Print exactly the lines below between the line holding "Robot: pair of" and the line holding "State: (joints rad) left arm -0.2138", inclusive, and nothing more.

++++ Stored data

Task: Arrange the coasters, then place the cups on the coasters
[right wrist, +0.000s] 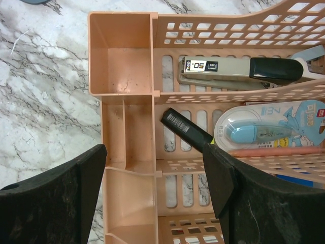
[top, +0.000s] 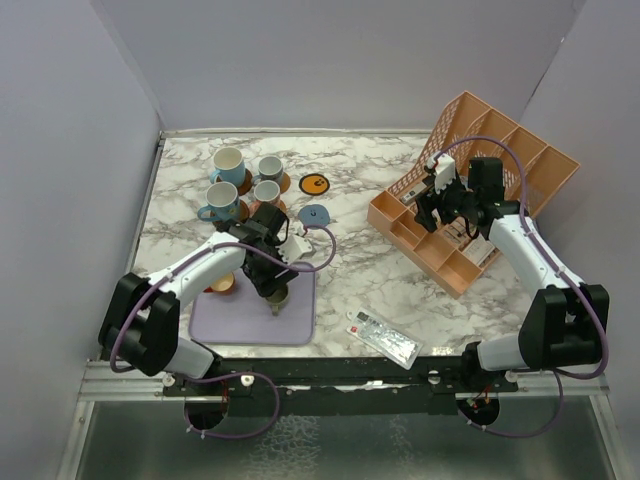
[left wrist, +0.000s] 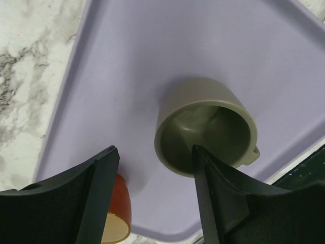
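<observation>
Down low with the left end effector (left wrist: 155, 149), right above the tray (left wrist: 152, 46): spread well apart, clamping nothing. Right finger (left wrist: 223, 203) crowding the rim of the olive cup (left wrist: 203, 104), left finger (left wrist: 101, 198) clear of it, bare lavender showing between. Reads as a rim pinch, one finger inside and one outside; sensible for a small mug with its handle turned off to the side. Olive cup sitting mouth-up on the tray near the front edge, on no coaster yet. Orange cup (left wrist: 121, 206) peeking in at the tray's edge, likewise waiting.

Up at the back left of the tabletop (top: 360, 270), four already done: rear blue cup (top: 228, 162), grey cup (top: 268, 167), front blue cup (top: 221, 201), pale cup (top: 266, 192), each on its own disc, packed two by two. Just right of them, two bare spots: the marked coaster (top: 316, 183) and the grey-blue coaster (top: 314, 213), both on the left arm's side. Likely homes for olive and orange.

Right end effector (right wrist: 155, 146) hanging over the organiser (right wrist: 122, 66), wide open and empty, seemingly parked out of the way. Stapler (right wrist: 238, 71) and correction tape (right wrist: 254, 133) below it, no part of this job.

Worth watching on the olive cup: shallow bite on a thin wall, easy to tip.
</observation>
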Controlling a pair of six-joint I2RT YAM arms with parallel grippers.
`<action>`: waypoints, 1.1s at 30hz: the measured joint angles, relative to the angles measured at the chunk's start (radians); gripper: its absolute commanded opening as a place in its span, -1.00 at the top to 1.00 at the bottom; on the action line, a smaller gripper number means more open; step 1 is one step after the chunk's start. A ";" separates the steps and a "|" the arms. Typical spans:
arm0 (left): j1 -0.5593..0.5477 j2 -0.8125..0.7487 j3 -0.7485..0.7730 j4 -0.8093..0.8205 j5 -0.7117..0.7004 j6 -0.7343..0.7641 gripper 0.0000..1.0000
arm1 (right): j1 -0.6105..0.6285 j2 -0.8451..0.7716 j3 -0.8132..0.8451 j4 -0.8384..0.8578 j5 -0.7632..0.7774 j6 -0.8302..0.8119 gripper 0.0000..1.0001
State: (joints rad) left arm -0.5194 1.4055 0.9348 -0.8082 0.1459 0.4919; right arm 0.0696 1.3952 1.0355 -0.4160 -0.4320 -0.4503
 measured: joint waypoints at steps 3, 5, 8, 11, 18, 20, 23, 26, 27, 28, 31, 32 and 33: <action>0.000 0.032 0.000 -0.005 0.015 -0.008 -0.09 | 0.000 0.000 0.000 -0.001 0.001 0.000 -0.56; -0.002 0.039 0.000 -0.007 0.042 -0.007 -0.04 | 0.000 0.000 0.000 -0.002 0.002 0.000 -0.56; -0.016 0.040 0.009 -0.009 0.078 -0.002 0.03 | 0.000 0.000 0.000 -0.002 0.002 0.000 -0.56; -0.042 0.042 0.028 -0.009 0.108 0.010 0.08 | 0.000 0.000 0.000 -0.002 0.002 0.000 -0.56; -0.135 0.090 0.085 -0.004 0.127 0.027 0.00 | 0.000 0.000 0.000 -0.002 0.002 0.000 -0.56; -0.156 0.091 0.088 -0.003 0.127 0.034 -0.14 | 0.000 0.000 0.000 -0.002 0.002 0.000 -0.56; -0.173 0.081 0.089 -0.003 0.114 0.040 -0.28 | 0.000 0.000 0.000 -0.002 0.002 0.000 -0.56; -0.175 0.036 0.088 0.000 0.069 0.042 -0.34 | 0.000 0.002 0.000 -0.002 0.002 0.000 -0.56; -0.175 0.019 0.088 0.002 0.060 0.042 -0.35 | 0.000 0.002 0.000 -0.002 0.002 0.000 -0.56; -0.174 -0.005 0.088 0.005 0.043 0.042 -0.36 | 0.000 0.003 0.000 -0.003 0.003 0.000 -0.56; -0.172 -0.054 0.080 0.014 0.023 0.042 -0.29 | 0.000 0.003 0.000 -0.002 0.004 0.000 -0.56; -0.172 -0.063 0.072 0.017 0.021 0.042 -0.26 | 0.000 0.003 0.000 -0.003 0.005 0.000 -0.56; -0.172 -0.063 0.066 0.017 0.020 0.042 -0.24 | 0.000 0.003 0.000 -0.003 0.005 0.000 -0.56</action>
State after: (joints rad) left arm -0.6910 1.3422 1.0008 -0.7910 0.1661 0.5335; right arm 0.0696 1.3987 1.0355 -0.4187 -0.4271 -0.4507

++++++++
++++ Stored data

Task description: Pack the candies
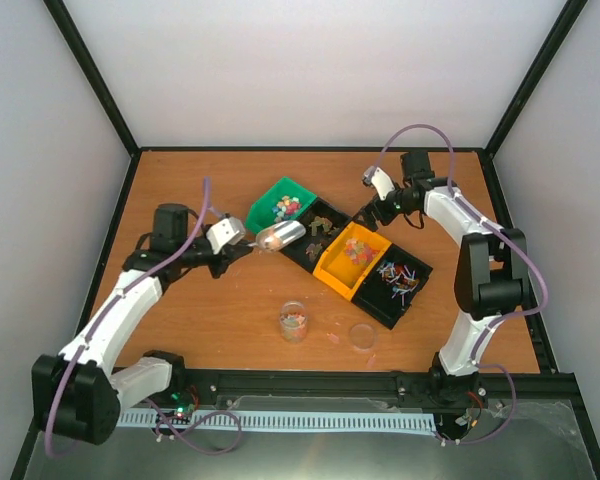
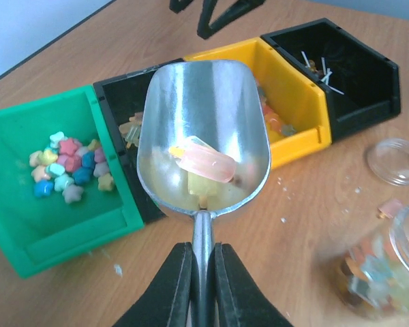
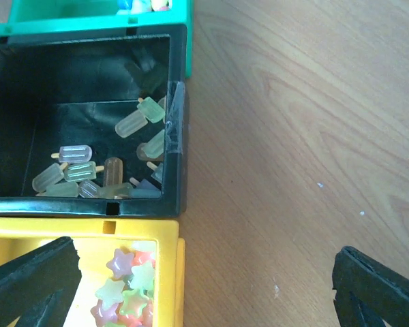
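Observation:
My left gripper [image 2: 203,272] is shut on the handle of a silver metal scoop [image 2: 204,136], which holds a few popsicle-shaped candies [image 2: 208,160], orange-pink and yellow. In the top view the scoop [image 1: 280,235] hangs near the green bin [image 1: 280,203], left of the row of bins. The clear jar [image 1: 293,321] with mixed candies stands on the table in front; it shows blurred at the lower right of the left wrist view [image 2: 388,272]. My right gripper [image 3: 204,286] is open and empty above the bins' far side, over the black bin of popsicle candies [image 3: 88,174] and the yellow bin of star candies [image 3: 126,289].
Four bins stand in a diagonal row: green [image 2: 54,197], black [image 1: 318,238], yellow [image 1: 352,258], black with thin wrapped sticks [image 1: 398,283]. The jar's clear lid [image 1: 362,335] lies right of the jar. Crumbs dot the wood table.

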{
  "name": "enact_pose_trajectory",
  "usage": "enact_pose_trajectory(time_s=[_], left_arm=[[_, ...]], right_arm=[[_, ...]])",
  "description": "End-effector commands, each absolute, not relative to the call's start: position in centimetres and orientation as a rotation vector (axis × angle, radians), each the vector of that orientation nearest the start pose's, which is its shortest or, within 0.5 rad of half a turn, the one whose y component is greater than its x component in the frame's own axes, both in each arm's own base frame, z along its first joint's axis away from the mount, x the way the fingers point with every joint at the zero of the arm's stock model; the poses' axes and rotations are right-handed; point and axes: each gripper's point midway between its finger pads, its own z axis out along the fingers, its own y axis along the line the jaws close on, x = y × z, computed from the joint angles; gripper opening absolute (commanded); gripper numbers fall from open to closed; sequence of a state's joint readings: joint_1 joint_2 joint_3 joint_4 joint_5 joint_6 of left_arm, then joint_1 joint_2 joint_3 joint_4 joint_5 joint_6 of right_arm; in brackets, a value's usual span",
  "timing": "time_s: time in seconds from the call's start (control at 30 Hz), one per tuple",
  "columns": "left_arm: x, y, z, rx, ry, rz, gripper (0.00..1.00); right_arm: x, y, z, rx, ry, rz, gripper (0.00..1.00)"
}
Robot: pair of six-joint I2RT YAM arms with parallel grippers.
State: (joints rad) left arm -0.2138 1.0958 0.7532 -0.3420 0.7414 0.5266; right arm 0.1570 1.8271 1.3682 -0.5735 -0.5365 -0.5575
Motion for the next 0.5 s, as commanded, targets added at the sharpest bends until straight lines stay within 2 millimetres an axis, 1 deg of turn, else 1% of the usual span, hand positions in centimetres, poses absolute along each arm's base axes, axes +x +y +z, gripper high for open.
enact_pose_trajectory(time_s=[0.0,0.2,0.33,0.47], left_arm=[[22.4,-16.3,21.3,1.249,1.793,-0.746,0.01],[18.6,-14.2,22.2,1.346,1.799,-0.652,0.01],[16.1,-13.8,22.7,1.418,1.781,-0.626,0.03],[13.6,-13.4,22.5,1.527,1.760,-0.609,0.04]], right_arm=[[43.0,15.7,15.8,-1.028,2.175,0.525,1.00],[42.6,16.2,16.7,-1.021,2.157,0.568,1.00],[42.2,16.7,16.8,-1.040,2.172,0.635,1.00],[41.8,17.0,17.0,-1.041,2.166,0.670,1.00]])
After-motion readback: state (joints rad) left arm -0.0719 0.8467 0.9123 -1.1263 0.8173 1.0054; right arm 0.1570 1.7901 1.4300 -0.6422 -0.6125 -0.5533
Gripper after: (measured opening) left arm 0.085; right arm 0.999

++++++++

- _Result of this exercise_
Robot: pair of six-joint I2RT YAM arms with parallel grippers.
State: (joints rad) left arm -0.2138 1.0958 0.7532 -0.3420 0.7414 0.5266; right arm 0.1570 1.8271 1.3682 -0.5735 -0.5365 -0.5575

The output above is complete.